**What you have to do:** Write out the full listing again, exactly as it stands.

**Information provided:**
━━━
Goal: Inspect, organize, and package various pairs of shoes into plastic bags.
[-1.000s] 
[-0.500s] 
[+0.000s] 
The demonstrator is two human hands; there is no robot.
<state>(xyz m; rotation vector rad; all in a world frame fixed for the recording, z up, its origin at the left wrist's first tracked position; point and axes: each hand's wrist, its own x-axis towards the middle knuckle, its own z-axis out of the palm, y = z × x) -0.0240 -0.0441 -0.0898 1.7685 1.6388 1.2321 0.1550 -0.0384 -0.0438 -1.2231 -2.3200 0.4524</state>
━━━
**Answer to the problem:**
Goal: Inspect, organize, and package various pairs of shoes into plastic bags.
[-1.000s] 
[-0.500s] 
[+0.000s] 
The demonstrator is two human hands; there is no robot.
<state>(xyz m; rotation vector rad; all in a world frame fixed for the recording, z up, its origin at the left wrist's first tracked position; point and axes: each hand's wrist, its own x-axis towards the middle knuckle, its own z-axis out of the palm, y = z × x) -0.0240 -0.0441 -0.0898 1.7685 1.6388 1.2321 0.1550 -0.0384 -0.0438 -1.2231 -2.3200 0.4524</state>

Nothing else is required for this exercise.